I am drawing near to my 30th birthday.  I am not at all having woes about turning 30, although in Tucker’s 9 month pictures that we got back I can see 29 years of life in my crow’s feet eyes, I have 30 years of blessings, lessons, love, happiness and tears – all which have made me, well me.  I have a wonderful husband, beautiful healthy baby and dog, a loving home (which came with a lifetime of memories), a great job, the best family ever, and year that has helped me to find and connect on more intimate level with God.

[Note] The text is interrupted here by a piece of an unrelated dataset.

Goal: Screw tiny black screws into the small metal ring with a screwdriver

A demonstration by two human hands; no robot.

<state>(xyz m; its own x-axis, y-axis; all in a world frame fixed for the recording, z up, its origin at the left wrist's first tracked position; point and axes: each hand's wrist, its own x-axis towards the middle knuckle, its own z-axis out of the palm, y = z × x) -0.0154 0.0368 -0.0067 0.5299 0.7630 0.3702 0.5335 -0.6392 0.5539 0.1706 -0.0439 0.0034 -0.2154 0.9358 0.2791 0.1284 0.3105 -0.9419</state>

So then why the aweing moments that I can’t believe that I’m going to be 30?  I dunno, maybe it’s because I don’t actually feel that different than I did a few months before my 25th birthday or for that matter my 19th birthday, I just don’t look 19 or 25 anymore.  I can’t believe all the moments that have lead up to this day…moments that turned into days that made up weeks that complied into months, that flew by in years and now decades!  I don’t have time to dwell on the moodiness that I know a lot of others went through at 30, I have a one year old’s birthday to plan for, and my husband’s birthday, my in laws are celebrating 40 years of marriage with a mass and brunch, christmas, thanksgiving, new years and our first vacation away from Tucker to plan for.  Who has time to dwell on how my life could be different in my 30’s, I’m just gonna sing me a little Phil Vassar, My Next Thirty Years (if you’re about to tell me it’s Tim McGraw…do your research my lover Phil wrote the song and recorded it on my ALL TIME FAVORITE cd of his) and remember that the 2% of 30 years is that there is so much yet to come, God willing.  My life is good, really good, and another birthday will hopefully just enhance that! And when I’m 30 E McC can finally be my go to babysitter!  Love it!!

Dear Tucker,
 
You are one of the biggest reasons why turning 30 isn’t the end all for me.  I am exactly where I wanted to be at 30, married  with at least one baby  living in our home with a stable job I enjoy.  Check. Check. Check. Check.  My life is so good, and your smile reminds me of that every single day.  There is a lot of things for us to be doing and celebrating in the next 2 months, and I can’t wait to watch you enjoy them all!  It is envitable that you will feel the overwhelming feeling of the lastingness of a moment and the quickness of the years too, know that your time is better spent counting your blessings than pining over what you don’t have.  I pray that you will have a good heart, and be beautiful on the inside too (we already know how handsome you are on the outside!) that is where it matters.  May your heart be filled with the love of God and your family, and know we’re always here for you.  I’m glad you’re feeling better you got your first ear infection and you have had a few rough nights, but these are the nights that make me realize how lucky we are that they are minimal.  You’re just the best baby!  I love you to pieces Tuckey Tot!